>>>
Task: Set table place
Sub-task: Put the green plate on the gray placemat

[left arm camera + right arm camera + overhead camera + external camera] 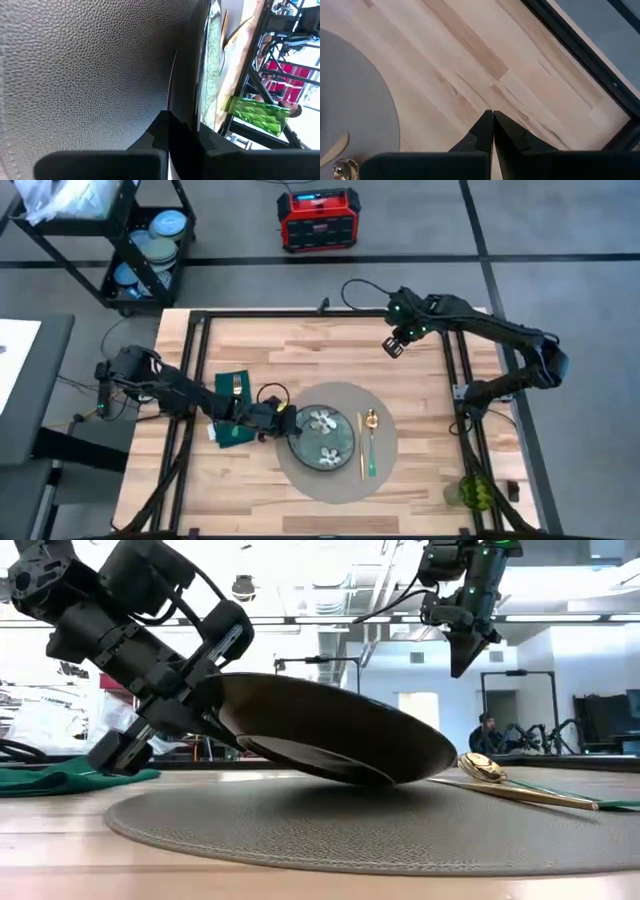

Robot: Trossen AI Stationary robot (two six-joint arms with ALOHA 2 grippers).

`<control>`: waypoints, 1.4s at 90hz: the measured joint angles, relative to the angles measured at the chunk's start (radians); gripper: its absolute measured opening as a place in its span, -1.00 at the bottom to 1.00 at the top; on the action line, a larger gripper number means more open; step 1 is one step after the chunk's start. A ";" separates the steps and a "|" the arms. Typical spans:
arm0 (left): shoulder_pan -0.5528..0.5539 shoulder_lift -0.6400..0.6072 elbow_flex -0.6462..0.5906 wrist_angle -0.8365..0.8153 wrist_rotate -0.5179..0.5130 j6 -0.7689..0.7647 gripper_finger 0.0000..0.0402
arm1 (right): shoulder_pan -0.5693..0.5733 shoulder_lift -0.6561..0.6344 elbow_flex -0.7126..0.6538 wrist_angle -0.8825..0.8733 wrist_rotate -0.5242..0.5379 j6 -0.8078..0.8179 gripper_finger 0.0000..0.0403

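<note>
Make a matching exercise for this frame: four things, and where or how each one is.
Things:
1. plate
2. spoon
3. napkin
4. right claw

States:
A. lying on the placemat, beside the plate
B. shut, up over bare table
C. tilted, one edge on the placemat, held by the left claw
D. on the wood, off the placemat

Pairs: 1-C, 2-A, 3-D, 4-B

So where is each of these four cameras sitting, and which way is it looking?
High: overhead, straight down on the table; both arms show.
Low: at tabletop height, looking across the placemat; left gripper holds the tilted plate.
Left wrist: along its own jaws, shut on the plate's rim.
Right wrist: down past the shut right gripper at bare wood.
Shared: the gold spoon shows high and low.
</note>
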 joint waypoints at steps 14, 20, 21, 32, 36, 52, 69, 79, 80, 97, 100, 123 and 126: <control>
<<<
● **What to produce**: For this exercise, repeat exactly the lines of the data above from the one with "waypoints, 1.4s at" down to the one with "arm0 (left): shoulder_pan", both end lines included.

● **Response area**:
`<control>`: waypoints, 1.4s at 90hz: the measured joint angles, relative to the angles measured at the chunk's start (radians); gripper: its absolute measured opening as a place in its span, -1.00 at the bottom to 1.00 at the top; on the action line, a larger gripper number means more open; step 1 is one step after the chunk's start. A ";" separates the steps and a "|" the arms. Typical spans:
arm0 (left): shoulder_pan -0.5528..0.5539 shoulder_lift -0.6400..0.6072 elbow_flex -0.6462..0.5906 wrist_angle -0.8365..0.8153 wrist_rotate -0.5179..0.5130 j6 -0.7689..0.7647 gripper_finger 0.0000..0.0402

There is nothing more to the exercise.